The smell remains bad for Blair. His grandiose rhetoric in 2003 now appears
like the ultimate in political narcissism. Fallout from Blair's decision to
intervene in Iraq was also manifested in the British capital itself. Several of
the British Islamist suicide bombers - who killed 52 people in London on July
7, 2005 - cited the invasion of Iraq as one of their motivating factors. All in
all it's not a pretty picture six years on.
What is coming next for Basra? Three years of a US/Maliki-led administration
with American forces seeking a tidy exit. The likelihood of an explosion of
sectarian strife in Basra after the Americans leave in 2011 and the intentions
of Iran, watching from across the border, are as yet unclear.
For Britain, the balance sheet of its intervention in Iraq during 2003-2009
looks profoundly mixed; the courage of its troops on the ground aside, most of
the negatives appear to outweigh the positives.
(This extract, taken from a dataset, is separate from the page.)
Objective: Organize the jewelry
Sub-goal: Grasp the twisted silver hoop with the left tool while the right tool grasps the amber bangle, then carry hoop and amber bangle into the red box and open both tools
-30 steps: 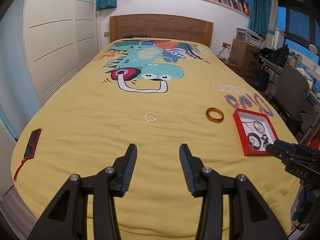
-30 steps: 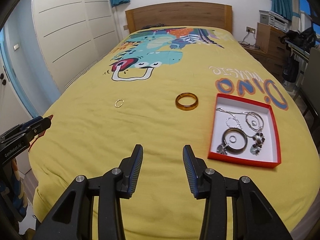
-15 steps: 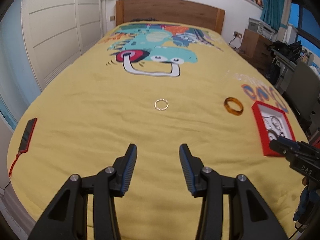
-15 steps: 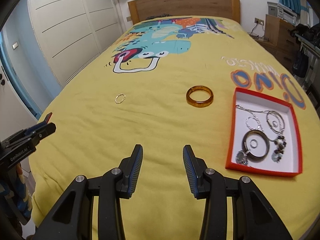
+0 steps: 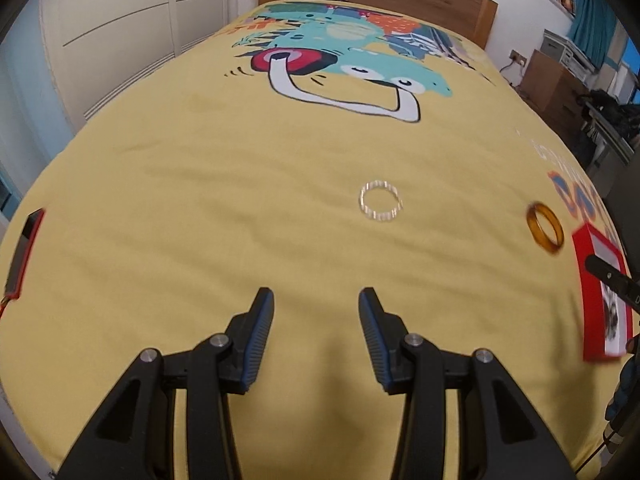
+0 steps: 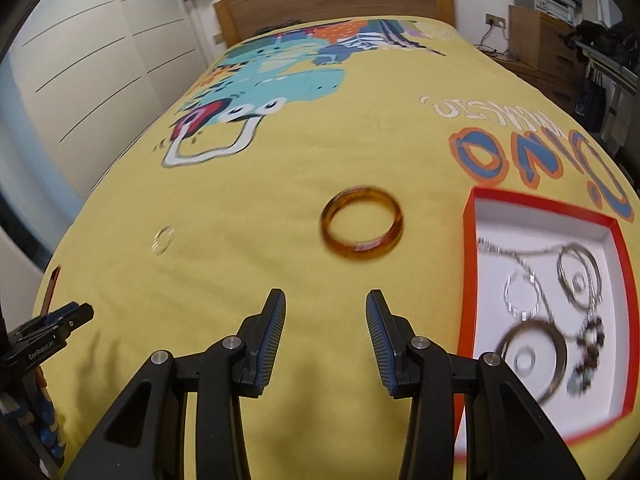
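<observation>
Amber bangle (image 6: 362, 223) lies mid-frame on the bed (image 6: 280, 168), bare quilt all round; thin ring (image 5: 380, 201) centre-frame too. Red box (image 6: 468, 264) at right holds chains and hoops. Right tongs (image 6: 326, 320) and left tongs (image 5: 316, 316) both gape, empty.

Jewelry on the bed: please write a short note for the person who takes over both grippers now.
Left gripper: open, empty, facing the thin ring.
Right gripper: open, empty, facing the amber bangle.
Both pieces lie loose on the yellow bedspread.
Done: the red box holds chains, hoops and beads.
Left: put the bangle and the thin ring in the box.
</observation>
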The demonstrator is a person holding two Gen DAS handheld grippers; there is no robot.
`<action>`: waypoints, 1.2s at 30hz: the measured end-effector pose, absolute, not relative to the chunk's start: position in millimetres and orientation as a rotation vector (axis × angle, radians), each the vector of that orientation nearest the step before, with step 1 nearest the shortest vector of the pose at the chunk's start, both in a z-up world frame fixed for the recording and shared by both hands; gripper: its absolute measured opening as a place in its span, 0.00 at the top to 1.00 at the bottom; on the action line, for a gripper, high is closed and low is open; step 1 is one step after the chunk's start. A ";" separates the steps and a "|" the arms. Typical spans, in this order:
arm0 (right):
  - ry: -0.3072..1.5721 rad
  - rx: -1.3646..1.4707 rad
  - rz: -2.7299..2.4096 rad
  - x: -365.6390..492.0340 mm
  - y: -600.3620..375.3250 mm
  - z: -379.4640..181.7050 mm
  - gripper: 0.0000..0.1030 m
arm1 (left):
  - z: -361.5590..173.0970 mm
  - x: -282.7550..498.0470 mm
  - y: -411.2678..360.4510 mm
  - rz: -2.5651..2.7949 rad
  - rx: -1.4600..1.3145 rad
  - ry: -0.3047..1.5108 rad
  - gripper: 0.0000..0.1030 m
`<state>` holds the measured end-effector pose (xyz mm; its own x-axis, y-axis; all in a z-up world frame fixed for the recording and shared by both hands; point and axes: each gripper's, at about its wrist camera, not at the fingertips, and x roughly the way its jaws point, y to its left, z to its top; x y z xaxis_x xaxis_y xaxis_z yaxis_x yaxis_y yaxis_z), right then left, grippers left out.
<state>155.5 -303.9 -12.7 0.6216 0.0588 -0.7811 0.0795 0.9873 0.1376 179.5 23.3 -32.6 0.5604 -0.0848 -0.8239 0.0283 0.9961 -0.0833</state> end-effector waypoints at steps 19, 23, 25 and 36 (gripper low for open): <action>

Meanwhile, Britain is bracing for other bruising battles. British political and
military attention is now shifting to operations in Afghanistan/Pakistan and
defense funding priorities for the future.
The UK is also set for a period of prolonged domestic economic austerity due to
the recklessness of its own bankers in 2008. In consequence, future British
military action overseas may be looked at more dispassionately and cautiously.
As Britain hands Basra over, the era of Blair-style British liberal
interventionism is over.
Ronan Thomas is a British correspondent.